# Your assignment:
Print the listing exactly as it stands. Skip every picture.

# Material provided:
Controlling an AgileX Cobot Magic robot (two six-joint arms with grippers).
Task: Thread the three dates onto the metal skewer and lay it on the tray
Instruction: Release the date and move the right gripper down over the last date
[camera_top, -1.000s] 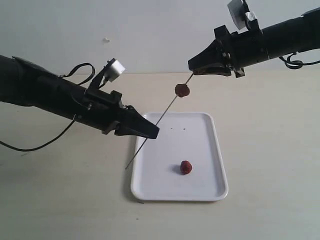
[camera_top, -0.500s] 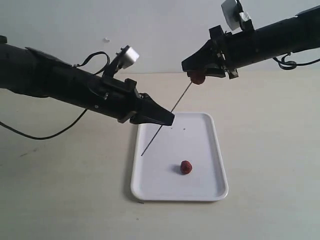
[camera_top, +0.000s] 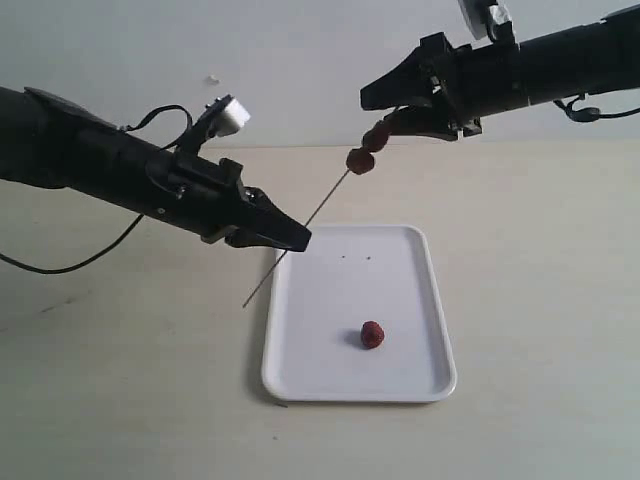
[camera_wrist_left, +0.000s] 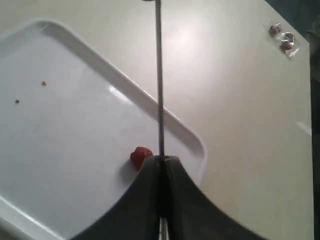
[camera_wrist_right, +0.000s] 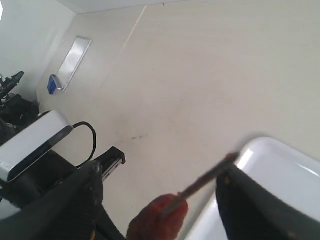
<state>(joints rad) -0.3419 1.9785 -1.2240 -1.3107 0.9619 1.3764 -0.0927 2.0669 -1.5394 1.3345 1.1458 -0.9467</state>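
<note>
My left gripper (camera_top: 292, 240) is shut on the metal skewer (camera_top: 325, 198), which slants up to the right above the table. Two dates (camera_top: 361, 160) (camera_top: 378, 137) sit side by side near the skewer's upper end. My right gripper (camera_top: 378, 112) stands open around that end, its fingers apart from the dates. In the right wrist view the nearer date (camera_wrist_right: 157, 220) and the skewer (camera_wrist_right: 205, 180) lie between the spread fingers (camera_wrist_right: 75, 200). A third date (camera_top: 372, 335) lies on the white tray (camera_top: 300, 385). The left wrist view shows the skewer (camera_wrist_left: 159, 75) running out of the shut gripper (camera_wrist_left: 161, 160) over the tray (camera_wrist_left: 192, 135) and that date (camera_wrist_left: 139, 156).
The tray rests on a pale beige table with a white wall behind. A few small wrapped bits (camera_wrist_left: 282, 37) lie at one table corner. The left arm's cable (camera_top: 60, 285) trails over the table at the left.
The right gripper's jaws have opened and let go of a second date, now on the skewer beside the first. The left gripper has drawn the skewer back to the left.
</note>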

# Answer:
Controlling an AgileX Cobot Magic robot (two six-joint arms with grippers).
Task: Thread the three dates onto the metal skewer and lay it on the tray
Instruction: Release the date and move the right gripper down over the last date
[camera_top, -1.000s] 
[camera_top, -0.500s] 
[camera_top, +0.000s] 
[camera_wrist_left, +0.000s] 
[camera_wrist_right, +0.000s] 
<state>(joints rad) -0.3419 1.9785 -1.2240 -1.3107 0.9619 1.3764 -0.0927 2.0669 -1.5394 1.3345 1.1458 -0.9467</state>
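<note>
My left gripper (camera_top: 292, 240) is shut on the metal skewer (camera_top: 325, 198), which slants up to the right above the table. Two dates (camera_top: 361, 160) (camera_top: 378, 137) sit side by side near the skewer's upper end. My right gripper (camera_top: 378, 112) stands open around that end, its fingers apart from the dates. In the right wrist view the nearer date (camera_wrist_right: 157, 220) and the skewer (camera_wrist_right: 205, 180) lie between the spread fingers (camera_wrist_right: 75, 200). A third date (camera_top: 372, 335) lies on the white tray (camera_top: 300, 385). The left wrist view shows the skewer (camera_wrist_left: 159, 75) running out of the shut gripper (camera_wrist_left: 161, 160) over the tray (camera_wrist_left: 192, 135) and that date (camera_wrist_left: 139, 156).
The tray rests on a pale beige table with a white wall behind. A few small wrapped bits (camera_wrist_left: 282, 37) lie at one table corner. The left arm's cable (camera_top: 60, 285) trails over the table at the left.
The right gripper's jaws have opened and let go of a second date, now on the skewer beside the first. The left gripper has drawn the skewer back to the left.
</note>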

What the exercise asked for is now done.